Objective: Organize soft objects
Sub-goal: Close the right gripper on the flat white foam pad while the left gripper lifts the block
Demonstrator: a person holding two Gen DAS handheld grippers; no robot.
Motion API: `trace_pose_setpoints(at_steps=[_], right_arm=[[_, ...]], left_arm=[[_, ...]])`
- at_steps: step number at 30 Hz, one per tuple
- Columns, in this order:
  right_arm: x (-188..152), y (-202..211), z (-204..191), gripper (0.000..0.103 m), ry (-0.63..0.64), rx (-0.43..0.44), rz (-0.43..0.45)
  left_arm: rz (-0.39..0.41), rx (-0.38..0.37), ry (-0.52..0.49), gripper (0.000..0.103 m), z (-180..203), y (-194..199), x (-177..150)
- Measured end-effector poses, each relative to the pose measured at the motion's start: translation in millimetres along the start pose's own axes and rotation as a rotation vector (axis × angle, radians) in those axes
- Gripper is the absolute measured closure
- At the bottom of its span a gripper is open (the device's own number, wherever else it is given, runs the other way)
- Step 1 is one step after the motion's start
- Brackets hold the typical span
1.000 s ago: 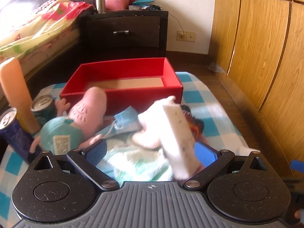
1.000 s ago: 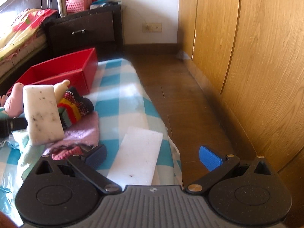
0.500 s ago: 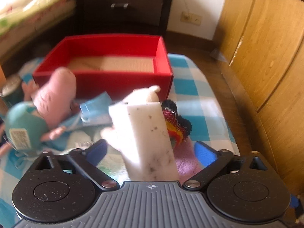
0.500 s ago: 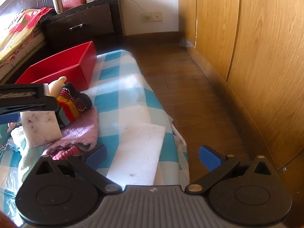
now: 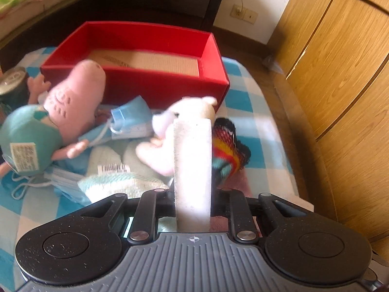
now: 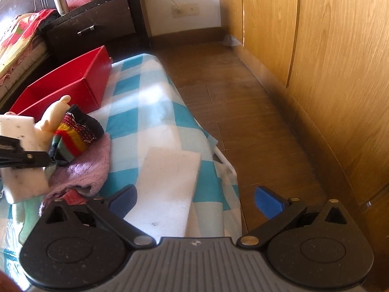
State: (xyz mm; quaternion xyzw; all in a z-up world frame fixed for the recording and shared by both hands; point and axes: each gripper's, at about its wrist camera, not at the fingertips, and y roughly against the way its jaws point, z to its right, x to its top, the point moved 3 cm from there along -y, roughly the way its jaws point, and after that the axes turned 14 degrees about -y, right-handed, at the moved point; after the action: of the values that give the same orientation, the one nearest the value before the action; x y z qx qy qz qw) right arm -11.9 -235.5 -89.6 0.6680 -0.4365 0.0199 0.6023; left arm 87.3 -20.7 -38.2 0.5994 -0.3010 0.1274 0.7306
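A speckled white foam block (image 5: 192,160) stands upright between the fingers of my left gripper (image 5: 192,194). Its jaws are closing and the pads press on the block's sides. From the right wrist view the same block (image 6: 17,131) shows at the far left with a left finger (image 6: 24,157) across it. Behind it lie a white plush (image 5: 184,112), a striped knit piece (image 5: 226,150), a pink pig plush (image 5: 73,97) and a red box (image 5: 136,82). My right gripper (image 6: 194,199) hangs open over a flat white foam sheet (image 6: 167,189).
A purple towel (image 6: 82,170) and pale green cloths (image 5: 116,182) lie on the checked table cloth (image 6: 150,107). A can (image 5: 12,82) stands at the left. A wooden wardrobe (image 6: 328,73) and bare floor (image 6: 238,92) are on the right, a dark nightstand (image 6: 97,26) behind.
My left gripper's jaws went from wide apart to closed on the white foam block, which now sits centred between them. The right gripper stays open and has dipped slightly.
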Motion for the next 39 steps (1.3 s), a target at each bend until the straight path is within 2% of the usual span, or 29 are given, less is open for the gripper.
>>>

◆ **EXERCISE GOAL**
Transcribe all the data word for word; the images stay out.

◆ **SOLUTION TO THE PROBLEM**
Objective: Organize soft objects
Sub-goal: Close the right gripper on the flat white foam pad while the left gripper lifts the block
Demonstrator: a person holding two Gen DAS handheld grippers; no robot.
Motion API: `trace_pose_setpoints(at_steps=[_], right_arm=[[_, ...]], left_arm=[[_, ...]])`
- at_steps: step number at 30 Hz, one per tuple
- Columns, in this order:
  right_arm: x (-188..152), y (-202..211), z (-204..191), gripper (0.000..0.103 m), ry (-0.63..0.64), rx (-0.43..0.44), rz (-0.43..0.45)
  left_arm: rz (-0.39..0.41), rx (-0.38..0.37), ry (-0.52..0.49), gripper (0.000..0.103 m), z (-180..203), y (-194..199), x (-177..150)
- Measured end-effector poses, each relative to the pose measured at the motion's start: translation in millimetres along the start pose's own axes and rotation as a rotation vector (axis × angle, radians) in those axes
- Gripper is the absolute measured closure
- At the bottom of its span a gripper is open (the device's own number, wherever else it is given, runs the other way)
- Step 1 is one step after the motion's start
- Brackets hold the typical span
1.000 s ago: 
1.000 s ago: 
0.500 s ago: 
0.500 s ago: 
now: 
now: 
State: (xyz mm; quaternion xyzw; all in a z-up world frame fixed for the recording and shared by both hands; point and axes: each gripper's, at about its wrist camera, not at the fingertips, and y roughly against the way its jaws point, z to its right, x to its top, the point moved 3 cm from there along -y, roughly the way its jaws point, and after that the axes turned 14 degrees about -y, right-handed, at the moved point; after the action: of the values that give the same orientation, the one nearest the value before the action; x y z qx qy qz qw) right arm -11.9 -235.5 -89.6 0.6680 -0.4365 0.0199 0.6023; left arm 87.3 -20.7 -38.2 0.5994 -0.3010 0.1274 0.7306
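A speckled white foam block (image 5: 192,160) stands upright between the fingers of my left gripper (image 5: 192,194). Its jaws are closing and the pads press on the block's sides. From the right wrist view the same block (image 6: 17,131) shows at the far left with a left finger (image 6: 24,157) across it. Behind it lie a white plush (image 5: 184,112), a striped knit piece (image 5: 226,150), a pink pig plush (image 5: 73,97) and a red box (image 5: 136,82). My right gripper (image 6: 194,199) hangs open over a flat white foam sheet (image 6: 167,189).
A purple towel (image 6: 82,170) and pale green cloths (image 5: 116,182) lie on the checked table cloth (image 6: 150,107). A can (image 5: 12,82) stands at the left. A wooden wardrobe (image 6: 328,73) and bare floor (image 6: 238,92) are on the right, a dark nightstand (image 6: 97,26) behind.
My left gripper's jaws went from wide apart to closed on the white foam block, which now sits centred between them. The right gripper stays open and has dipped slightly.
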Motion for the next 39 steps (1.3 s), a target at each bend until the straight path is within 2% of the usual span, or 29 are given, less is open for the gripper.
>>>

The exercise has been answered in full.